You can use Miller to snarf and munge log-file data, including
selecting out relevant substreams, then produce CSV format and load that into
all-in-memory/data-frame utilities for further statistical and/or graphical
processing.
Miller complements data-analysis tools such as R,
pandas, etc.: you can use Miller to clean and prepare your
data. While you can do basic statistics entirely in Miller, its
streaming-data feature and single-pass algorithms enable you to reduce very
large data sets.
Miller complements SQL databases: you can slice, dice, and
reformat data on the client side on its way into or out of a database. You can
also reap some of the benefits of databases for quick, setup-free one-off tasks
when you just need to query some data in disk files in a hurry.

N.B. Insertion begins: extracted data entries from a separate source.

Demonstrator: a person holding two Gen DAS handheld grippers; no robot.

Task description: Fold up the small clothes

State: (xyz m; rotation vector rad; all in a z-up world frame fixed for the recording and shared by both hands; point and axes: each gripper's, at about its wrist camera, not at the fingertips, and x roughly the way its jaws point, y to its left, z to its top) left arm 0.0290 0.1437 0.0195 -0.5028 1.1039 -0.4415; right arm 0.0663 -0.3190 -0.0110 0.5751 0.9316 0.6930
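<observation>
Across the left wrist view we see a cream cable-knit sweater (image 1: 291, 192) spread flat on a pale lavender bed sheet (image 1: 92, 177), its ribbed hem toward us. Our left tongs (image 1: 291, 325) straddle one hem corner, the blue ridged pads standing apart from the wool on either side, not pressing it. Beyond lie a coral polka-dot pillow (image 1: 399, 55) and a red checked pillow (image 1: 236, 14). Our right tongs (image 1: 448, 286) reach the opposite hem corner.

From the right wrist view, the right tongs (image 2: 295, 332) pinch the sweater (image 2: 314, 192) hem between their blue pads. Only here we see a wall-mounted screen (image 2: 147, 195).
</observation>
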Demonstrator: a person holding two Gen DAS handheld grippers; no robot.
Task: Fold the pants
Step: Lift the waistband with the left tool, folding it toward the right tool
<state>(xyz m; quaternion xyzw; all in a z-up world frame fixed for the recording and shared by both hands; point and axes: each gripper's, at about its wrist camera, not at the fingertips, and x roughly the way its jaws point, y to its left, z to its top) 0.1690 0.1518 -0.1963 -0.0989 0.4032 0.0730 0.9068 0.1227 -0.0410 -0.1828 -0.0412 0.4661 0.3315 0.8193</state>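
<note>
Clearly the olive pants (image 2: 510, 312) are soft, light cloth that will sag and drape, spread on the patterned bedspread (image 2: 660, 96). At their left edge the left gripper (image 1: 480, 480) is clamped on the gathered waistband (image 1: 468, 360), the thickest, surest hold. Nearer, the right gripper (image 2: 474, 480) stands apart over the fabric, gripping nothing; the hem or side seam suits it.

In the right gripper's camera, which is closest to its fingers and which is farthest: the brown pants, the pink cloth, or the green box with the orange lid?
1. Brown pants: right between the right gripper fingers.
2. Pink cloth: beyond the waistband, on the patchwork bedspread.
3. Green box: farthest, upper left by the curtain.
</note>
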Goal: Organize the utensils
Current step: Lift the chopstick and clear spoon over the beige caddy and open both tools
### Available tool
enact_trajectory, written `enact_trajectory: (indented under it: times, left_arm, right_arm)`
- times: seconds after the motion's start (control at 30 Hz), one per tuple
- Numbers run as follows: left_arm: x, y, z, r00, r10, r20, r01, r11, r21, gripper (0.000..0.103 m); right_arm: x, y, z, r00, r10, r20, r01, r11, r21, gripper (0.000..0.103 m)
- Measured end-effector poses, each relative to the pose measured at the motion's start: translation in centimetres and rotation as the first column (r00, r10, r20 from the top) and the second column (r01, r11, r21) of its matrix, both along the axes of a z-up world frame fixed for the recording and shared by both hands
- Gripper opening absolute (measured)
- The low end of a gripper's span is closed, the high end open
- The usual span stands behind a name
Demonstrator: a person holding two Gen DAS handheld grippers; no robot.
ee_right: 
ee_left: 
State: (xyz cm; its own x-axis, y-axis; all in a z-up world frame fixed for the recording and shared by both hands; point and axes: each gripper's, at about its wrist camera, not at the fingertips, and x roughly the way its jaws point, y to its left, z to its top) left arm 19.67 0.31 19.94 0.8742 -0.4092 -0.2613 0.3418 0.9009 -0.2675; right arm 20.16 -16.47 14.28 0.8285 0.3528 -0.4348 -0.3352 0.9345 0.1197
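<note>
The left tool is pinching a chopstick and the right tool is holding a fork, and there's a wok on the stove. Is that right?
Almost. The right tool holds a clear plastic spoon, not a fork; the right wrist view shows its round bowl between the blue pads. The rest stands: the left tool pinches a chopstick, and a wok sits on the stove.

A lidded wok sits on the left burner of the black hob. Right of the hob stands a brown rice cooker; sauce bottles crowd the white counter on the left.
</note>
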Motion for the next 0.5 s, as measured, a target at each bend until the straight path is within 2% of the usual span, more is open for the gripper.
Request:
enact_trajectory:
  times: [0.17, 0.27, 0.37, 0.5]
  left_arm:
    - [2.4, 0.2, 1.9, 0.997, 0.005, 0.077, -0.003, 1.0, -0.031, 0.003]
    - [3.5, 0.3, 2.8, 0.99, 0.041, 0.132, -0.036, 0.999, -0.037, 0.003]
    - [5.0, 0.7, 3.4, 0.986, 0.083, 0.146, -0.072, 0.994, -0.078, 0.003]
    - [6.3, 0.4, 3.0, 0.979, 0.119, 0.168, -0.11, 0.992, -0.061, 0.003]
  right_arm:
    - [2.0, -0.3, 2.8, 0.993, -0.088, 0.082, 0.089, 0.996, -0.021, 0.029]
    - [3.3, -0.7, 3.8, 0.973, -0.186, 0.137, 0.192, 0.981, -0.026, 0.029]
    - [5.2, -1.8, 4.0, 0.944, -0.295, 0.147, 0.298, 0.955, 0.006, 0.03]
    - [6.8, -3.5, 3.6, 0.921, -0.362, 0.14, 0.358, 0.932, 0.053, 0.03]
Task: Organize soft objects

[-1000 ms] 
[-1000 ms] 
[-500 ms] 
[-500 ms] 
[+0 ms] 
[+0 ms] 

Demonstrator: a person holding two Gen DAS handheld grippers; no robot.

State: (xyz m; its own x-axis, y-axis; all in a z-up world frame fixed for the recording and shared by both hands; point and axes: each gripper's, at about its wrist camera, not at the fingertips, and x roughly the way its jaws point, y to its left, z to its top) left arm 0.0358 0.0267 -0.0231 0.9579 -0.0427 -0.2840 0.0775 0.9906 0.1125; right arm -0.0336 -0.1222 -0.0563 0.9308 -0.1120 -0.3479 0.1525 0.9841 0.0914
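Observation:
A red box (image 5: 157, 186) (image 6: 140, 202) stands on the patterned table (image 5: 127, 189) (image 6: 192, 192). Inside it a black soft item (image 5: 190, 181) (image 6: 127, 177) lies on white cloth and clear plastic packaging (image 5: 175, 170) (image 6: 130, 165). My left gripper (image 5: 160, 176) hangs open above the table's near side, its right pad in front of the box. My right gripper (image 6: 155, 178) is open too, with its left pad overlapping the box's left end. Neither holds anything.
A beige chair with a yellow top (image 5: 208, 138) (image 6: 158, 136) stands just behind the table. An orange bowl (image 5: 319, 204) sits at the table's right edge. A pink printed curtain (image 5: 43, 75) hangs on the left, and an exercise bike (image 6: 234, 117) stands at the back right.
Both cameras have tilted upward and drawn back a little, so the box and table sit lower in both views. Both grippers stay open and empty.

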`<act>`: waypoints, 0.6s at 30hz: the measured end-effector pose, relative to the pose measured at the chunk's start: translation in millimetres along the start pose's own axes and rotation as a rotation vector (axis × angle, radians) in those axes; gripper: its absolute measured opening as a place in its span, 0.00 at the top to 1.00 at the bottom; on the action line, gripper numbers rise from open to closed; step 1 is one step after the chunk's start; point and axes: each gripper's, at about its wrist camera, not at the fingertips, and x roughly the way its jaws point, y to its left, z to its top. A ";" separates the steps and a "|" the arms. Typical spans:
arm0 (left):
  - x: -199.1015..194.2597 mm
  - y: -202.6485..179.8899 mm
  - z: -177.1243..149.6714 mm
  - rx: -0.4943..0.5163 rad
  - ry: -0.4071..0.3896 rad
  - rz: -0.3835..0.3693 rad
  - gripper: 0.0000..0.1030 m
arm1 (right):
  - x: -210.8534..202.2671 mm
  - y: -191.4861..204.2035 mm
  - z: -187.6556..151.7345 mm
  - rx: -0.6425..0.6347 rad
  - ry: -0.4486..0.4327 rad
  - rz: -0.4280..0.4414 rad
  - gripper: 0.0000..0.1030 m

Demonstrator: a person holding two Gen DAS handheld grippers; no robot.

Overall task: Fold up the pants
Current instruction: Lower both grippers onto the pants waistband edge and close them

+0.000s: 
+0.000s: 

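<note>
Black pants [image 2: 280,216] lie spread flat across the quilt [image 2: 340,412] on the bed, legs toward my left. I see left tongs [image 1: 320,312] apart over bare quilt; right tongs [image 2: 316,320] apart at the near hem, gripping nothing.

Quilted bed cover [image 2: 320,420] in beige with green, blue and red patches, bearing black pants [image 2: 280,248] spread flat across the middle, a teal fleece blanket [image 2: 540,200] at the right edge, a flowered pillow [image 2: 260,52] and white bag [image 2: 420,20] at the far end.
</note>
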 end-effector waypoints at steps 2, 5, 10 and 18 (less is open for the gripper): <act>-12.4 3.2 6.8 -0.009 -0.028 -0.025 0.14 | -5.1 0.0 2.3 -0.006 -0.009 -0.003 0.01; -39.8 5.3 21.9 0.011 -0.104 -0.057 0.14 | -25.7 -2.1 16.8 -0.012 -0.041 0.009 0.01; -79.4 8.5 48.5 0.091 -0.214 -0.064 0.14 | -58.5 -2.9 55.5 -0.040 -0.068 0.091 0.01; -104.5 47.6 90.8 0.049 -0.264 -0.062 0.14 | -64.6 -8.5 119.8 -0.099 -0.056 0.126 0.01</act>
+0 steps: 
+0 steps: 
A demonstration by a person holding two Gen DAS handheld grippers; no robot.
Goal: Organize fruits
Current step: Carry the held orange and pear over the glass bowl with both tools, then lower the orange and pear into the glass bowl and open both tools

Miller also goes beyond the classic Unix tools by stepping fully into our
modern, no-SQL world: its essential record-heterogeneity property allows
Miller to operate on data where records with different schema (field names) are
interleaved.
Miller is streaming: most operations need only a single record in
memory at a time, rather than ingesting all input before producing any output.
For those operations which require deeper retention (sort,
tac, stats1), Miller retains only as much data as needed.
This means that whenever functionally possible, you can operate on files which
are larger than your system’s available RAM, and you can use Miller in
tail -f contexts.
Miller is pipe-friendly and interoperates with the Unix toolkit
Miller’s I/O formats include tabular pretty-printing,
positionally indexed (Unix-toolkit style), CSV, JSON, and others
Miller does conversion between formats
Miller’s processing is format-aware: e.g. CSV sort
and tac keep header lines first
Miller has high-throughput performance on par with the Unix toolkit
Not unlike jq (for JSON),
Miller is written in portable, modern C, with zero runtime dependencies.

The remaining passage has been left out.